Theory of the Normal/Superfluid interface in population imbalanced Fermi gases

TL;DR

This paper theoretically investigates the interface between superfluid and normal phases in polarized Fermi gases, analyzing surface energy, structure, and experimental implications, and finds discrepancies with experimental data suggesting new mechanisms are needed.

Contribution

It provides mean-field estimates of surface energy and domain wall structure in polarized Fermi gases, highlighting inconsistencies with experimental surface tension measurements.

Findings

Mean-field estimates of surface energy vary with temperature and scattering length.

Microscopic calculations do not match experimental surface tension magnitudes.

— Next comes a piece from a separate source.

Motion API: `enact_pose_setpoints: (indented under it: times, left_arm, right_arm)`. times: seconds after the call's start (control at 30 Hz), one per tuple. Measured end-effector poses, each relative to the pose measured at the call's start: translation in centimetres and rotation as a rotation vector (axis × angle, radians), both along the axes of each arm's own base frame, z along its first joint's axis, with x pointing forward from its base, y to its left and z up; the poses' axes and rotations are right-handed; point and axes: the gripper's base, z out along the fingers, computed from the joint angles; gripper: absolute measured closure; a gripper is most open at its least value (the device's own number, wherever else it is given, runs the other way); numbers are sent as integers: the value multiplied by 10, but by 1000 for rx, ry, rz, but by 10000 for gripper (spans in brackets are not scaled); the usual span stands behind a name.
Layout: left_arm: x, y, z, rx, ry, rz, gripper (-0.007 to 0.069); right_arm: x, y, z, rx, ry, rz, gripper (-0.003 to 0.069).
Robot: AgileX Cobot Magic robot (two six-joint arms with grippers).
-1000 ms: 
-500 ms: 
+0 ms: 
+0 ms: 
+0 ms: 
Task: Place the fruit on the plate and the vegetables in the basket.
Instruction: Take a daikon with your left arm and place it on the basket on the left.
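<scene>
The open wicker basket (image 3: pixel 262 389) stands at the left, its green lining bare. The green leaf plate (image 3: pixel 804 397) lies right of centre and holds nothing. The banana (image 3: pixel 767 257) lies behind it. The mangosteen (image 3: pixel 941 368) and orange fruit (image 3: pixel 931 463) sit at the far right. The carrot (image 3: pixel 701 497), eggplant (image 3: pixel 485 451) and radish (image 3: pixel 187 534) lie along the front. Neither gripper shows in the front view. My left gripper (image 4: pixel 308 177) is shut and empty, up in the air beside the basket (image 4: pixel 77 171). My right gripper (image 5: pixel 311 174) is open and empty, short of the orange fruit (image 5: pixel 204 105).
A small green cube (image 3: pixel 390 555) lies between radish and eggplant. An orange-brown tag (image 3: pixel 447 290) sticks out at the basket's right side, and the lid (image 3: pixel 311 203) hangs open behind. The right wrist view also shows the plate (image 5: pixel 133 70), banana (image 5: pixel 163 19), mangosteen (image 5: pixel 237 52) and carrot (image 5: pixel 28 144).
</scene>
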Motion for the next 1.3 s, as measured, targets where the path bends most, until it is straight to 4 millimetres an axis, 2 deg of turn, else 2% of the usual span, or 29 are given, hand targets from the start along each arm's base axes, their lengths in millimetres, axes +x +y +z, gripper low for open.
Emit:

Suggests the need for novel mechanisms to explain experimental observations.

Abstract

We present a series of theoretical studies of the boundary between a superfluid and normal region in a partially polarized gas of strongly interacting fermions. We present mean-field estimates of the surface energy in this boundary as a function of temperature and scattering length. We discuss the structure of the domain wall, and use a previously introduced phenomonological model to study its influence on experimental observables. Our microscopic mean-field calculations are not consistent with the magnitude of the surface tension found from our phenomonological modelling of data from the Rice experiments. We conclude that one must search for novel mechanisms to explain the experiments.